■ **What the exercise asks**:
Please keep the images out and set down the data exactly as given.

■ **Data segment**:
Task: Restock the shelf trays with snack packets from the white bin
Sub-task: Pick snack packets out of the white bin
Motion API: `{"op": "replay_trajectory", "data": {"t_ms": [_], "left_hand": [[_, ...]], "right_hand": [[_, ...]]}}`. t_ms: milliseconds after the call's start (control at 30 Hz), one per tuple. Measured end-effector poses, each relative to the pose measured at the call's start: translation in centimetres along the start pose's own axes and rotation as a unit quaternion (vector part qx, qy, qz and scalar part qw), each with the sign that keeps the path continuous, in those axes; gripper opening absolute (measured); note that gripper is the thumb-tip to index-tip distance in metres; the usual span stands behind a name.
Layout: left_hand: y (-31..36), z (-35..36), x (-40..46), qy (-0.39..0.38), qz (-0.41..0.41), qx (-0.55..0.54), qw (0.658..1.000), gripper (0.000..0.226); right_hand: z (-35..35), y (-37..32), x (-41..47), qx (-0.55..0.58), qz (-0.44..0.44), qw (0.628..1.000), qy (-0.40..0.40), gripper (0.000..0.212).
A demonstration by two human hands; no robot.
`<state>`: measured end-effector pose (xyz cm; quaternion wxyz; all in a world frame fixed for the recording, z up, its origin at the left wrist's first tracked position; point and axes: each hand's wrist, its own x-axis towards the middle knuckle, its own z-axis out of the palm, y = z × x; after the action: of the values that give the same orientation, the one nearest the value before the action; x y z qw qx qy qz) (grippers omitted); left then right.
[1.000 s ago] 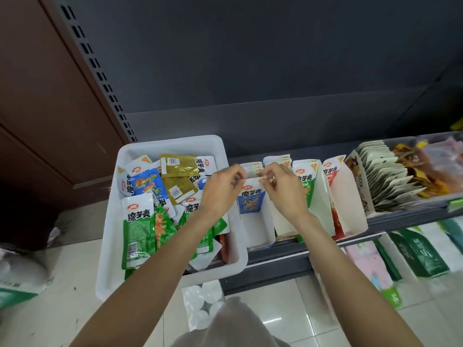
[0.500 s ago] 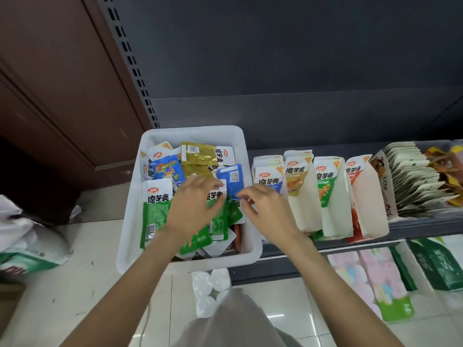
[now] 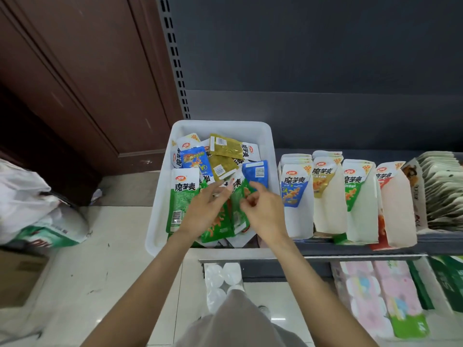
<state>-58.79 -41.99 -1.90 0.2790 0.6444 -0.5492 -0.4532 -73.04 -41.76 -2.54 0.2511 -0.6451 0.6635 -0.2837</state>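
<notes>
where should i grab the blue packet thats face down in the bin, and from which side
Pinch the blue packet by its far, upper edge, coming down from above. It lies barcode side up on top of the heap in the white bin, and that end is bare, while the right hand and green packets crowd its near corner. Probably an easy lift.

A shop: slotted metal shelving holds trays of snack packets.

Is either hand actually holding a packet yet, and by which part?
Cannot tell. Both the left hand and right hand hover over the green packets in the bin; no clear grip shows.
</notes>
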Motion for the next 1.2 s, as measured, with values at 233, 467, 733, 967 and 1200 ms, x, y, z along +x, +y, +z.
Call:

■ **Exercise answer**:
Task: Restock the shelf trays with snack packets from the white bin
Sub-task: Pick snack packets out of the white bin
Motion API: `{"op": "replay_trajectory", "data": {"t_ms": [_], "left_hand": [[_, ...]], "right_hand": [[_, ...]]}}`. t_ms: milliseconds after the call's start (control at 30 Hz), one per tuple. Measured end-effector poses, each relative to the pose measured at the call's start: translation in centimetres along the start pose's own axes and rotation as a unit quaternion (vector part qx, qy, qz and scalar part qw), each with the sign that keeps the path continuous, in those axes; gripper opening absolute (measured); note that gripper is the thumb-tip to index-tip distance in metres; the usual span stands behind a name.
Layout: left_hand: y (-31..36), z (-35..36), x (-40..46), qy (-0.39..0.38), qz (-0.41..0.41), qx (-0.55..0.54), qw (0.658..1.000), gripper (0.000..0.226); right_hand: z (-35..35), y (-37..32), x (-41..47), qx (-0.55..0.58), qz (-0.44..0.44), qw (0.628..1.000), qy (-0.40..0.40), gripper (0.000..0.212).
A demonstration by two human hands; no robot.
`<state>`: measured end-effector pose (xyz cm; quaternion wxyz; all in a world frame fixed for the recording, z up, its origin at the left wrist's first tracked position; point and axes: each hand's wrist, its own x-axis towards the middle knuckle, its own z-axis out of the palm, y = z × x; after the action: of the values that give the same orientation, the one nearest the value before the action; x y z qw qx qy qz) (grippers omitted); left then right.
[1.000 s ago] 
[0.500 s ago] 
[now] 
<state>-58.79 -41.99 -1.90 0.2790 0.6444 -0.5492 -0.4532 -73.04 -41.76 -2.54 0.2511 -0.6451 0.6635 -0.2837</state>
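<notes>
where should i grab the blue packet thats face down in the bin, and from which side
Pinch the blue packet by its far, upper edge, coming down from above. It lies barcode side up on top of the heap in the white bin, and that end is bare, while the right hand and green packets crowd its near corner. Probably an easy lift.

A shop: slotted metal shelving holds trays of snack packets.

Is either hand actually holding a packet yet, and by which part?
Cannot tell. Both the left hand and right hand hover over the green packets in the bin; no clear grip shows.
</notes>
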Motion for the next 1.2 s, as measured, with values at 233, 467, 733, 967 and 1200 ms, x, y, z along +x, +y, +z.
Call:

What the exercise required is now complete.